The remaining pylons tried to compensate.

Their synchronizing net flickered, then knotted.

Some began pulling from each other instead of the ward dome.

A handful of mages in crimson cloaks realized what was happening and started frantically re-inking sigils.

Too late.

The formation's elegant theft system was collapsing into a messy brawl.

"Beautiful," Lyriel breathed. "They rushed the design. I knew it. I knew it."

Elira laughed aloud.

"Look at them panic," she said. "Someone is getting screamed at in that command tent tonight."
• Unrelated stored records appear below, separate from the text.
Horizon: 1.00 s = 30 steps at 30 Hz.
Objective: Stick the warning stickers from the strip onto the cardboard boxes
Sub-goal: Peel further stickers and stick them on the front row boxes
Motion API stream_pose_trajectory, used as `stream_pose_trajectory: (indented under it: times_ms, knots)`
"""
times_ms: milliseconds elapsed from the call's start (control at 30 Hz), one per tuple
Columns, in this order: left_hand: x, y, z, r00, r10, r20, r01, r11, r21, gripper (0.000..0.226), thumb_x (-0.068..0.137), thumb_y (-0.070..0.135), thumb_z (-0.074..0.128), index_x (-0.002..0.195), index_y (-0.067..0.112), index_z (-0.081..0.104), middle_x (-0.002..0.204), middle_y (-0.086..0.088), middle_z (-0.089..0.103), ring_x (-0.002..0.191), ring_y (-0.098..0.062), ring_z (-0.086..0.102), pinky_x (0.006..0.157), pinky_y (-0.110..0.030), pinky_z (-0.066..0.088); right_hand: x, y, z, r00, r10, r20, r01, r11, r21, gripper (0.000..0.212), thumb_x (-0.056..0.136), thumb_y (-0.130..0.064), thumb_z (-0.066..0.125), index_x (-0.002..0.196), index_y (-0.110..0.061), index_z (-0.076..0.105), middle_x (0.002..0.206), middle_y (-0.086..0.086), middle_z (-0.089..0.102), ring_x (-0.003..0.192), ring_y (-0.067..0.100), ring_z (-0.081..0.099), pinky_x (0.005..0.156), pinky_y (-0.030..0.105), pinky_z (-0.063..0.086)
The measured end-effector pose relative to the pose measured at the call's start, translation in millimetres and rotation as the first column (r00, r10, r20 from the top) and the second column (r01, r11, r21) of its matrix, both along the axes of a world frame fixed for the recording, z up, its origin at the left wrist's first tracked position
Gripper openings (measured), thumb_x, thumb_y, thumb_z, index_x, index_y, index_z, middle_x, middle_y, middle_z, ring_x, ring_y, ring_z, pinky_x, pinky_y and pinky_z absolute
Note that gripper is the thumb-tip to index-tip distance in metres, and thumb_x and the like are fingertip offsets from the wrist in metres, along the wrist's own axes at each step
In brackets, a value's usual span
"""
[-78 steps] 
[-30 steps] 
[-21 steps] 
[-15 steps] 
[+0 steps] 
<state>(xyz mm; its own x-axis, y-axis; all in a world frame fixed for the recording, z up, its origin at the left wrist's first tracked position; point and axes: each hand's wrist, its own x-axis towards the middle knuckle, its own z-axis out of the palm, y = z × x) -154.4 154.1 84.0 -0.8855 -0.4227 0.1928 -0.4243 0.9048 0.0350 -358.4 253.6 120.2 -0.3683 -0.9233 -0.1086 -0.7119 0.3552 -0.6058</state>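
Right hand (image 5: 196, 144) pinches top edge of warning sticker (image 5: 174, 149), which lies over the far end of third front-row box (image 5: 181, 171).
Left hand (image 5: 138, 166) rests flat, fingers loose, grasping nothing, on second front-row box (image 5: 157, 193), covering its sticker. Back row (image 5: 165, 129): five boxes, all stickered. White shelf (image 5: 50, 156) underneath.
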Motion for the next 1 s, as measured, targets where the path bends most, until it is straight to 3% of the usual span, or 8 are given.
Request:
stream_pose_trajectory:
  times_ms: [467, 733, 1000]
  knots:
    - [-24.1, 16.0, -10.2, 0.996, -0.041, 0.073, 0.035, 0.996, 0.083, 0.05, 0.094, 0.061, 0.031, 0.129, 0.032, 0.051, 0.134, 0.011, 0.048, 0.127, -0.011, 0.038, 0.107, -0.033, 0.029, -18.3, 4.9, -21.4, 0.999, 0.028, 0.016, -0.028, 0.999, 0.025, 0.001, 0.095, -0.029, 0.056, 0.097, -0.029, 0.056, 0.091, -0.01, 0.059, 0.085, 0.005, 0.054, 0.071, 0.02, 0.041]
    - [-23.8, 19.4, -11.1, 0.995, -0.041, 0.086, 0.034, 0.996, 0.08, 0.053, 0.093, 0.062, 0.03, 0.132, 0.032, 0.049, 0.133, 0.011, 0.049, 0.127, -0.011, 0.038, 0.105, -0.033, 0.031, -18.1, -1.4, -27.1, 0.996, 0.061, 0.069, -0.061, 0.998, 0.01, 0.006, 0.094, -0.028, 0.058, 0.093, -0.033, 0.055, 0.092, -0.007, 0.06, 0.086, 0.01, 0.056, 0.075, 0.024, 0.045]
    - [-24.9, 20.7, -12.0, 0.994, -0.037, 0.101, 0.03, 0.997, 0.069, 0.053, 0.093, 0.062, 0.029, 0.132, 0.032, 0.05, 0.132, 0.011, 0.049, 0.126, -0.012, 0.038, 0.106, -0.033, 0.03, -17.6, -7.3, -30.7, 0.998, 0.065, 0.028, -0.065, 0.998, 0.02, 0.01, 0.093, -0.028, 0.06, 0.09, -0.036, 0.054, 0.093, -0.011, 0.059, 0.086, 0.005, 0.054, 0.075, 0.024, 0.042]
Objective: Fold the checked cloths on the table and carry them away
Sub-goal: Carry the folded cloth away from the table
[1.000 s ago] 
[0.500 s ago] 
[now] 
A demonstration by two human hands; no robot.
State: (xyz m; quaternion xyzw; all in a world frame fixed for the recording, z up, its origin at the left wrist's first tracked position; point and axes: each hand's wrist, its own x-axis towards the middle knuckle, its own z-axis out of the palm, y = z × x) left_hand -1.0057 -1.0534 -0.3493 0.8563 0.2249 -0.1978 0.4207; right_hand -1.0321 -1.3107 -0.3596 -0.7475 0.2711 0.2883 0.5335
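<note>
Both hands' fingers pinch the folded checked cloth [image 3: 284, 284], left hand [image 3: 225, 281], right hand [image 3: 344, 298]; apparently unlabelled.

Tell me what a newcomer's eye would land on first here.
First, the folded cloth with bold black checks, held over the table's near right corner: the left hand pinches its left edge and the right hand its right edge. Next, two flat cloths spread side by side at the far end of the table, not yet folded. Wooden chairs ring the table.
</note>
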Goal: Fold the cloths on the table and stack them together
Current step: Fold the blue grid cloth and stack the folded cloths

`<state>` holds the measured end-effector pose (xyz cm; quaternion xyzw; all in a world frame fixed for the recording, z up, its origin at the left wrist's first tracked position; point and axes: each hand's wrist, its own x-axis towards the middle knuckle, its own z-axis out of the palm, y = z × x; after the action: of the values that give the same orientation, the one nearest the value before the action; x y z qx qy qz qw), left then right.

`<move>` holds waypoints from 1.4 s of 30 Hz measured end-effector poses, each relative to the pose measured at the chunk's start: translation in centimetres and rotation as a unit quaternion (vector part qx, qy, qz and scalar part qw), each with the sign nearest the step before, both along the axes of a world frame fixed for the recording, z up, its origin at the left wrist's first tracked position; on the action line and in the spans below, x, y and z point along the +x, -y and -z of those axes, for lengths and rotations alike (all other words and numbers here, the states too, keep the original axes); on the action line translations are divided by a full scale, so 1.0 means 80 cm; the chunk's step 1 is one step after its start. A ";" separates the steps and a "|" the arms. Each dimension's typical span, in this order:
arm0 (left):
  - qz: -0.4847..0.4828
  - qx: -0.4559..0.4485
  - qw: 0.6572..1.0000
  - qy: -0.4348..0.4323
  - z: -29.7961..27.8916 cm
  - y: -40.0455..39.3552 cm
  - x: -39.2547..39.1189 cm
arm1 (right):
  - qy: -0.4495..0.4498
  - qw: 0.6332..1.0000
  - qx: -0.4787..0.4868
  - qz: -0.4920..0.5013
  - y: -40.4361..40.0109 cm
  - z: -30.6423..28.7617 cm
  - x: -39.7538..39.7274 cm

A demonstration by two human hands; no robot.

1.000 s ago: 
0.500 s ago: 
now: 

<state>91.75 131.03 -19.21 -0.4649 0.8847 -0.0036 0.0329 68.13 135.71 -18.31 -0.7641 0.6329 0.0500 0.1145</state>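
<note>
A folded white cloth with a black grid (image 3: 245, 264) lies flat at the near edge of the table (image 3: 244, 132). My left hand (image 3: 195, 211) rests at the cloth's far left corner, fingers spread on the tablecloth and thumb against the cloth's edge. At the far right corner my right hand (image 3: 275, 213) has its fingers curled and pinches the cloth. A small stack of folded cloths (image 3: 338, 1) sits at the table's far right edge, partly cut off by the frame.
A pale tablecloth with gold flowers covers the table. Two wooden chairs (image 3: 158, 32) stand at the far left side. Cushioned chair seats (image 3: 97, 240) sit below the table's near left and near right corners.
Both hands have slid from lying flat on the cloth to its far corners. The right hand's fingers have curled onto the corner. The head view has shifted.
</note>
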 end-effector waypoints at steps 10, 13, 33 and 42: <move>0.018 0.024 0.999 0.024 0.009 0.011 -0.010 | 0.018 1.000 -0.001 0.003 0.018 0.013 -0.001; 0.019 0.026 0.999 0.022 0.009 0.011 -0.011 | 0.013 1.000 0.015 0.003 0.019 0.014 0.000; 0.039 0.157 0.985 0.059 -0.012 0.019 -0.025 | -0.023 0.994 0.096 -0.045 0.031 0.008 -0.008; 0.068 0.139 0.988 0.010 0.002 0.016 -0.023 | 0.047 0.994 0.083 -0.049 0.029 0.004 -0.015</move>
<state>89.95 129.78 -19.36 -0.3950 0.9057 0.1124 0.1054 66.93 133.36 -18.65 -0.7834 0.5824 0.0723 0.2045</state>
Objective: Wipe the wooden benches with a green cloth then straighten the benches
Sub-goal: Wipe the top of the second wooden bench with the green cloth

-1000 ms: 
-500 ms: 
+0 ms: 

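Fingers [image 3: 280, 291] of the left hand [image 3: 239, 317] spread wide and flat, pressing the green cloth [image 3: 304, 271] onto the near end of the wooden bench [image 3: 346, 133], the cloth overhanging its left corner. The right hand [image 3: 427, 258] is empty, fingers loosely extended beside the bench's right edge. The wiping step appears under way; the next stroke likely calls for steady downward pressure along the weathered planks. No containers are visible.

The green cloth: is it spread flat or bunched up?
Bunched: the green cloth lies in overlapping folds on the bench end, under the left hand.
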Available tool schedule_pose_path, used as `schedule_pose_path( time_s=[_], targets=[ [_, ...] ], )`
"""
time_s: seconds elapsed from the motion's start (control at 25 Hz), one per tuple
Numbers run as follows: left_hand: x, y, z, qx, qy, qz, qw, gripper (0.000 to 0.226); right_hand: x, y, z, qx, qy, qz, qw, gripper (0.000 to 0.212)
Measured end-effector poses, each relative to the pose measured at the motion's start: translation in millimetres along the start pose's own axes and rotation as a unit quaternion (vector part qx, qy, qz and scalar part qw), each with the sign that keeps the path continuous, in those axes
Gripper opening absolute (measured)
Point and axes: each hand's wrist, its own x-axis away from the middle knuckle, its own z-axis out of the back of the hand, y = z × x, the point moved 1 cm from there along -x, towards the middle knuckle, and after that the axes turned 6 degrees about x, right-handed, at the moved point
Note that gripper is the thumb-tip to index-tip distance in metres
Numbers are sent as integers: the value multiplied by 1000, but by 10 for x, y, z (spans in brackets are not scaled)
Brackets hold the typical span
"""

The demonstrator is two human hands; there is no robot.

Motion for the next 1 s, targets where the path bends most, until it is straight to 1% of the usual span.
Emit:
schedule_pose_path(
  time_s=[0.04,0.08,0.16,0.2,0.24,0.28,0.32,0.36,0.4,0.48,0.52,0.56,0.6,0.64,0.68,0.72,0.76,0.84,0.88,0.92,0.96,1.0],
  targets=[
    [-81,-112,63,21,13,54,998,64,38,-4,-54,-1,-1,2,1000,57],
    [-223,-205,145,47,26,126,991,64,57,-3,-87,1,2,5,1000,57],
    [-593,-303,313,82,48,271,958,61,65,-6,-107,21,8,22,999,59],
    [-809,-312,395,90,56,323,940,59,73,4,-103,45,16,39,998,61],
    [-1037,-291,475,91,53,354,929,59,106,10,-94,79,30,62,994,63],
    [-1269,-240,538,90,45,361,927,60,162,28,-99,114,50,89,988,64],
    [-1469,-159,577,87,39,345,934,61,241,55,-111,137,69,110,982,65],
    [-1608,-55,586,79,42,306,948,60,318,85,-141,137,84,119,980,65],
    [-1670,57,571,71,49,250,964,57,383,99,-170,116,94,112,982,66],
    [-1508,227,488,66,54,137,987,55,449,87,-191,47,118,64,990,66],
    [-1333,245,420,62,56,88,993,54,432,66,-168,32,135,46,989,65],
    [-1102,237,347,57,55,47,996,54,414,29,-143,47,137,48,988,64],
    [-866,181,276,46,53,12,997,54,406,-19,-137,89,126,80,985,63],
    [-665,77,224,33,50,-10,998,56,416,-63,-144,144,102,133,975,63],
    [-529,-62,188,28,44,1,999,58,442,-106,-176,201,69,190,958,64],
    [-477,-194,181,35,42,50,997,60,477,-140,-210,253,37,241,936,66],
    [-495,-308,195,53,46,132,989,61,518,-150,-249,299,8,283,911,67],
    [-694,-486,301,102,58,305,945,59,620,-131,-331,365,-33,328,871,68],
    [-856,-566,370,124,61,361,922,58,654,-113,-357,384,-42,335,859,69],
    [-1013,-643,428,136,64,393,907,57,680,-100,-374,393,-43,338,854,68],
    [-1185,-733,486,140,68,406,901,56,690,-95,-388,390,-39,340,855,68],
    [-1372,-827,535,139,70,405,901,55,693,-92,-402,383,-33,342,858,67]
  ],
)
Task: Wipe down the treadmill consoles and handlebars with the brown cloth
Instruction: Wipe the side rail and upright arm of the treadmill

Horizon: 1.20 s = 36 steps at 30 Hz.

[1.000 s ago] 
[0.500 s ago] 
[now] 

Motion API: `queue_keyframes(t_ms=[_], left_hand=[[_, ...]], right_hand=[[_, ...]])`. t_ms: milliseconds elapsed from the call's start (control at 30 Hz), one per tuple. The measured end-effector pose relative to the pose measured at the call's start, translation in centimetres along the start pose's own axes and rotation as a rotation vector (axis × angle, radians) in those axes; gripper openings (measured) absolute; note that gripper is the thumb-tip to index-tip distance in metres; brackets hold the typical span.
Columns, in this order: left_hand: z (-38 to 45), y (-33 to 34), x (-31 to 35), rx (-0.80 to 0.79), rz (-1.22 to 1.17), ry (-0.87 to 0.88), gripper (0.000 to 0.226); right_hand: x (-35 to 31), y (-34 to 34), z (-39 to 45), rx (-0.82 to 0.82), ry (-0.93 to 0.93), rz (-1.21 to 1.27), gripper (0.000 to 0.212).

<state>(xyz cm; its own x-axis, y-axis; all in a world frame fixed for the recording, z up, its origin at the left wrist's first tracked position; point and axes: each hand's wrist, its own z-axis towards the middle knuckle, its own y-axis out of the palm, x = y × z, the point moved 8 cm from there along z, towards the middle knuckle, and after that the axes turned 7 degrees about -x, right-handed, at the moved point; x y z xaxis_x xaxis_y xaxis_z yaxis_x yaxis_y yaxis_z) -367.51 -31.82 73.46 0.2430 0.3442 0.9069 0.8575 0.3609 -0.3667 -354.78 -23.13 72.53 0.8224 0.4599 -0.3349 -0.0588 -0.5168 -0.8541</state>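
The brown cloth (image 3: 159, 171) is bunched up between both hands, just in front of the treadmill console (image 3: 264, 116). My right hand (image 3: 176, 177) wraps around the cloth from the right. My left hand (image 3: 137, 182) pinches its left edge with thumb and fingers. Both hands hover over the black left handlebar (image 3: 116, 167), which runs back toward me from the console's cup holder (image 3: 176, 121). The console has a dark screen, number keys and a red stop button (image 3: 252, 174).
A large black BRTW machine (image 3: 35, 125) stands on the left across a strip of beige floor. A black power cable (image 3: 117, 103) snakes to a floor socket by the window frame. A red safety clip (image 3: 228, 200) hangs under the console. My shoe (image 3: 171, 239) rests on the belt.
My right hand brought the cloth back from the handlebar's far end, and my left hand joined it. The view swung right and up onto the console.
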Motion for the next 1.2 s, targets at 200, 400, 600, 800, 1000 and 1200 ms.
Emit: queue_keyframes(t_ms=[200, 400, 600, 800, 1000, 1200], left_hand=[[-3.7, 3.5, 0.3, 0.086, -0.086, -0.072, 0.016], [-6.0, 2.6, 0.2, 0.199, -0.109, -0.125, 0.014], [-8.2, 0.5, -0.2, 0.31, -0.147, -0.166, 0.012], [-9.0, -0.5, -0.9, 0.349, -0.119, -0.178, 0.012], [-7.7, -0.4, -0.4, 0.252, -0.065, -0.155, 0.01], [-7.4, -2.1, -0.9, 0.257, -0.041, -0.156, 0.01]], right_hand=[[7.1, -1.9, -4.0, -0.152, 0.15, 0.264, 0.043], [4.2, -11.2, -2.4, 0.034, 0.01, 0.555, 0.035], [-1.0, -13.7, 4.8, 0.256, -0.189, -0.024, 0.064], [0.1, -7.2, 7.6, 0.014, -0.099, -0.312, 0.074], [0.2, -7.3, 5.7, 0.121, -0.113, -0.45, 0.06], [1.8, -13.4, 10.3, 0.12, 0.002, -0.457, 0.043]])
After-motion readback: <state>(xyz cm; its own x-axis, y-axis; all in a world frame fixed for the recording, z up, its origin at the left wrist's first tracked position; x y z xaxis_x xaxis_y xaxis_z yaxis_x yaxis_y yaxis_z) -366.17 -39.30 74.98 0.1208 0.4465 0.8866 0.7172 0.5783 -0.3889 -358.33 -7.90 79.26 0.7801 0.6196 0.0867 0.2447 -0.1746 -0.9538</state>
Fia leaned more of her weight into the stone.

Every breath was work.

"This buy us another week?" she asked, voice rough.

Hadrien shook his head.

"It buys us more," he said. "This isn't just a setback. This is expensive. They won't be able to replace those quickly."

He squinted at the distant chaos.

"Unless they cheat," he added.

Fia frowned.

"Cheat how?" she asked.

Lyriel's crystals pulse dimmer now.

"Towers like that take materials," she said. "Iron. Ink. Flesh to lift them. If they're willing to throw lives into the forge, they could speed it up. But even Iron Circle has limits."

Fia opened her mouth to answer.

Stopped.

Something…shifted.

She felt it before anyone else did.

Not in the siege yard.

Not in the ward lines.

In the air.

Magic shuddered.

Not the familiar, clean hum of the kingdom's lattice or the hungry tug of Iron Circle sigils.

This was deeper.

Older.

It rolled across the valley like a pressure wave.

The wind stilled.

Men on both sides looked up.

The half-built towers trembled as if something enormous had just leaned on the world.

"What was that?" Hadrien whispered.

Lyriel's face went bloodless.

"Oh no," she said quietly.

Mira's hand tightened on Fia's shoulder.

"What?" Mira demanded.

Lyriel licked dry lips.

"That wasn't their engineers," she said. "That was a ritual."

"Whose?" Seraphine asked.

Lyriel didn't answer.

She pointed.

Far beyond the siege lines, on a distant ridge where command tents clustered like ticks around a central pavilion, a new shape rose into the air.

Not a tower.

Not a beast.

A structure that hadn't been there a minute before—thin and tall, made of joined, blackened bones and banded in iron.

At its peak, something burned.

Fia squinted.

Then wished she hadn't.

It wasn't fire.

Not like hers.

It was a knot of too-bright, too-dark energy, swirling in on itself.

The air around it seethed.

"That," Lyriel said hoarsely, "is a war altar."

Mira's voice dropped.

"They're consecrating the battlefield."

"Desecrating," Lyriel corrected.

Fia's dragon coil recoiled.

Old tricks, Ardentis snarled. Blood-anchors. Slaver magic. I burned altars like that when your stars were still children.

Fia's stomach churned.

"What does it do?" she asked.

Lyriel's fingers trembled as she traced imagined lines in the air.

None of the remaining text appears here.